Travel agency owner Villalobos, on the other hand, wants the Department of Trade and Industry to handle the P10-billion budget. He cited that the DTI is more accessible as some of the local tourism office rely on LGU while the DTI has centralized organizations.
The DOT, however, has designated regional offices across the country.
What TIEZA said
In a letter addressed to House Speaker Alan Peter Cayetano dated August 11, TIEZA chief operating officer Pocholo Paragas appealed to the lawmakers to prioritize the financial support and assistance to our tourism workers
“Without the direct financial support from the government, the tourism micro, small and medium-scale enterprises cannot rebuild their businesses and pay for the salaries of their workers,” he wrote.
A number of lawmakers, including Reps. Ruffy Biazon (Muntinlupa) and Rufus Rodriguez (Cagayan de Oro City, 2nd District), have also urged the bicameral panel to adopt the Senate version of the provision on relief for tourism stakeholders.

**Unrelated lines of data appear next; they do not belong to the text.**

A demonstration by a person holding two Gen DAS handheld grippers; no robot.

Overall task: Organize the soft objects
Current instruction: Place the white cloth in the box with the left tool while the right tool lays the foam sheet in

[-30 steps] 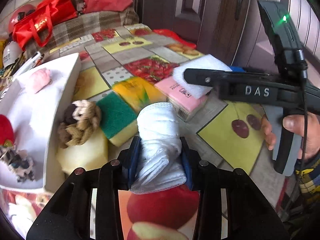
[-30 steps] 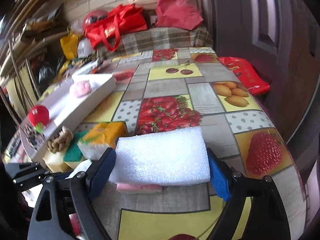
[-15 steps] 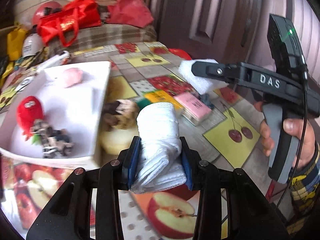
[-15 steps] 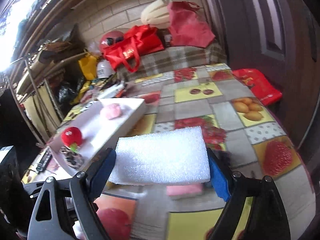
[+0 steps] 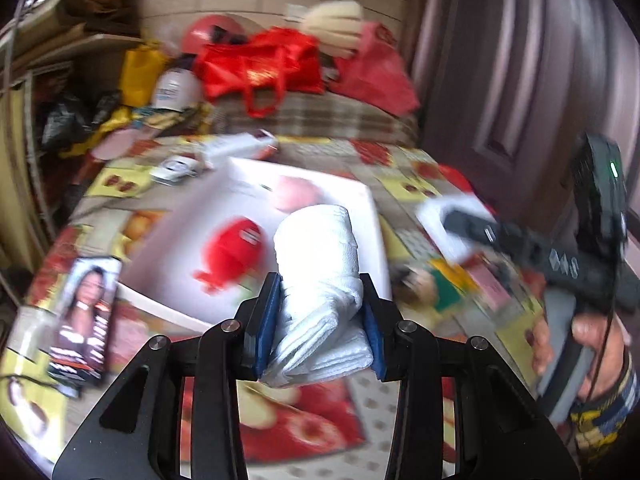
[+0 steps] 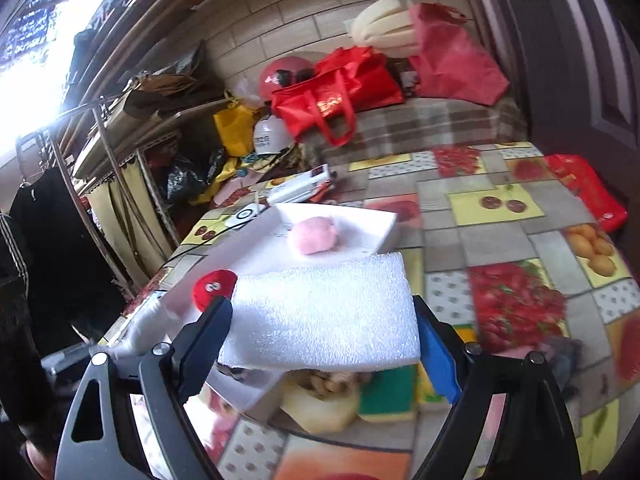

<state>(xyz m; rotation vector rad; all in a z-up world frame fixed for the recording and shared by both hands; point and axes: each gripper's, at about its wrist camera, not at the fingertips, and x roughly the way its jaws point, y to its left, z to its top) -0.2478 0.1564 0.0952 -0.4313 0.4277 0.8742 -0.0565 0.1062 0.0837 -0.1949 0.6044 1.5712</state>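
Note:
My left gripper (image 5: 318, 316) is shut on a rolled white towel (image 5: 320, 264) and holds it above the near edge of a white tray (image 5: 372, 208). The tray holds a red plush toy (image 5: 234, 246) and a pink pom-pom (image 5: 296, 194). My right gripper (image 6: 322, 332) is shut on a white foam block (image 6: 324, 316) and holds it in the air beside the tray (image 6: 384, 232); the red plush (image 6: 212, 286) and pink pom-pom (image 6: 314, 236) show beyond it. The right gripper also shows in the left wrist view (image 5: 460, 220).
Beside the tray lie a brown knitted thing (image 6: 332, 380), a yellow sponge (image 6: 320, 408), a green-and-yellow sponge (image 6: 390, 394) and a pink pack (image 5: 488, 284). A printed box (image 5: 84, 312) lies at the table's left. Red bags (image 6: 332, 92) sit on a bench behind.
Both grippers have risen and swung left toward the white tray, each still holding its object. The towel now hangs over the tray's near edge; the foam block is next to the tray.

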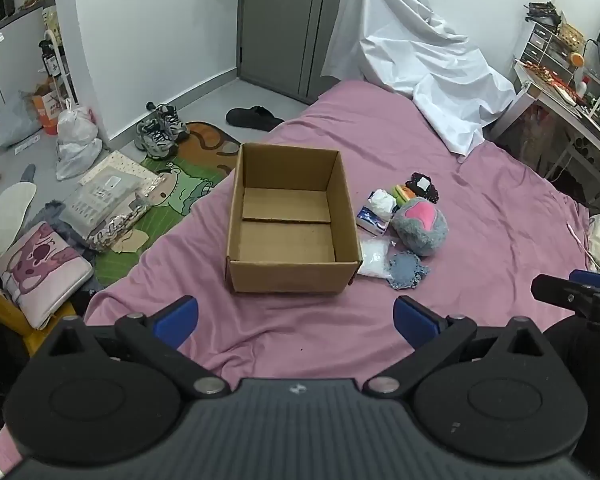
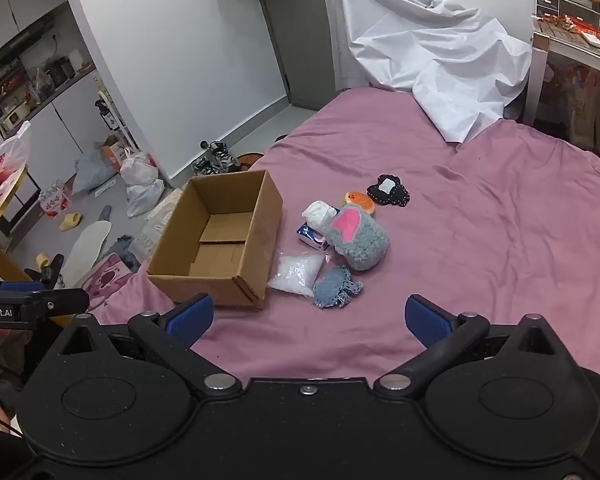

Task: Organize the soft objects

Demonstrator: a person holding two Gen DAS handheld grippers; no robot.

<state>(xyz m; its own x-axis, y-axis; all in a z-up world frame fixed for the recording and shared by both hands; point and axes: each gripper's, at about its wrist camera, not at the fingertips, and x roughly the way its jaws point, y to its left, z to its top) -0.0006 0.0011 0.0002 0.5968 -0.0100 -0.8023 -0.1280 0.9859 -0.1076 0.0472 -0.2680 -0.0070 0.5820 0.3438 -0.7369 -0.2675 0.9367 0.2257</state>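
Beyond both open claws, grey plush [image 2: 358, 242] beside box [image 2: 220, 276].

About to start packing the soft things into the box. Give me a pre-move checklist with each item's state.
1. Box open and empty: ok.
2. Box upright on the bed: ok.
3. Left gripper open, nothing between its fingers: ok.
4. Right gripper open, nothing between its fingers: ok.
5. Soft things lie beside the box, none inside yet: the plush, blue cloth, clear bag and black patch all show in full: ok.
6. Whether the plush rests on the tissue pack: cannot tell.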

I hope the Bayanihan 2 Bicam will decide to adopt the Senate version of the provision on support for Tourism. I don’t agree with the infusion of 10B to TIEZA at this time. Perhaps later. For now, industry players survival is more essential.
— Ruffy Biazon (@ruffybiazon) August 19, 2020
‘Recipe for stealing?’
Foreign Affairs Secretary Teodoro Locsin Jr., who also expressed support for the P10-billion aid, echoed the statement and said that "putting it in infrastructure is a recipe for stealing.
Rep. Lito Atienza (Buhay party-list) likewise reportedly likened the diverted fund to the reallocation of pork barrel.
“Infrastructure is the new word for pork barrel. It’s very callous of a group of congressmen to remove the fund meant to help (tourism) businesses and provide employment (amid the pandemic),” Atienza was quoted as saying in a phone interview of The STAR and One News.
The bicameral committee has proposed a P166.5-billion Bayanihan 2 fund to address the COVID-19 pandemic which is higher than the House and Senate’s proposed budget of P162 billion and P140 billion, respectively.
On the other hand, the fist Bayanihan To Heal as One Act or the Republic Act 11469 signed into law in March granted President Rodrigo Duterte P275-billion worth of public funds which will used for the COVID-19 response efforts for three months. The validity of this, however, expired in June.